10 LONDON, JUNE 2013
“The Second Sex, Or Not?” These words are spoken by another woman, thousands of miles away in London, some time after Mu declaimed them in Atlanta. Iona is googling “Sabotage Sister” as well as “The Second Sex, Or Not.” It doesn’t take very long for her to discover a blog about feminism by a student at Atlanta University, and someone has posted the whole poem online.
The Second Sex, Or Not?
Sabotage Sister aka Mu
De Beauvoir published The Second Sex in 1949,
Mao Zedong announced the birth of
the People’s Republic of China in 1949.
And my mother was born in 1949
in a house with seven sisters and one brother.
Seven sisters formed an army
assisting one brother to become educated.
But I want to know:
what is “the second sex”?
what is “the feminine”?
what is “domestic s
cience”?
In a suburban bungalow,
A man chews his beef boiled,
A woman cooks her soup slow
sitting before the TV’s glow.
Sound and visuals each other swallow.
Lack, hollow, void, black hole giving birth to the universe.
Haunted by femininity, I scream:
Transplant the womb!
Grow it in men, in every boy-child’s bowel!
In drone, in bull, in rooster, in ram,
in buck, stag, dog, in Chairman and President!
In every creature grown, the womb.
The poem is sending off sparks in a different mind now. Iona chews on the words, gets tangled up in their meaning until she cannot tell what is her meaning and what is Mu’s. She feels an intimacy with this woman she has never met. Iona remembers arguing over de Beauvoir’s work at university. Sitting in someone’s room late at night: the bad decor, the heap of patchwork cushions on the floor and Ikea cupboards, the empty wine bottles and full glasses, the bulging ashtrays, and the heated debates about motherhood and work. They were just nineteen, they knew nothing about what it was to be a woman, about the trap of motherhood or the liberation of work. Iona isn’t entirely sure she knows much more now, though, eleven years later. She hasn’t thought about it for years.

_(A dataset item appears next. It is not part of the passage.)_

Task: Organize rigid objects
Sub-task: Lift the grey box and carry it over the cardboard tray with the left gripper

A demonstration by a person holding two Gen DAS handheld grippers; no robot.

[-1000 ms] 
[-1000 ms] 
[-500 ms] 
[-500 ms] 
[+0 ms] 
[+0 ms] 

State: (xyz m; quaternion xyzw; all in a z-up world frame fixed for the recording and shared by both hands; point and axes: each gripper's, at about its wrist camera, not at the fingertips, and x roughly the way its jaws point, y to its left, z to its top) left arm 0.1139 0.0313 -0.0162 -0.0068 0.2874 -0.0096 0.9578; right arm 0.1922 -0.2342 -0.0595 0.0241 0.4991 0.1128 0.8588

Iona feels woken up by the poem. It’s undeniable. Mu’s poem sends a strange jolt through her body and her mind like the tingle of an electric field. For a long time, she has seen love as a form of nightlife—an after-hours activity in which she will give herself over to random encounters. These ultimately impersonal sexual exchanges have been her “personal life.” She has barely built any friendships with men of her age. This compulsive pattern seems to be the only form of encounter she has between herself and men. Amid these unsettling reflections, she thinks about her mother, and how she has been raised under this “second sex” unconsciousness.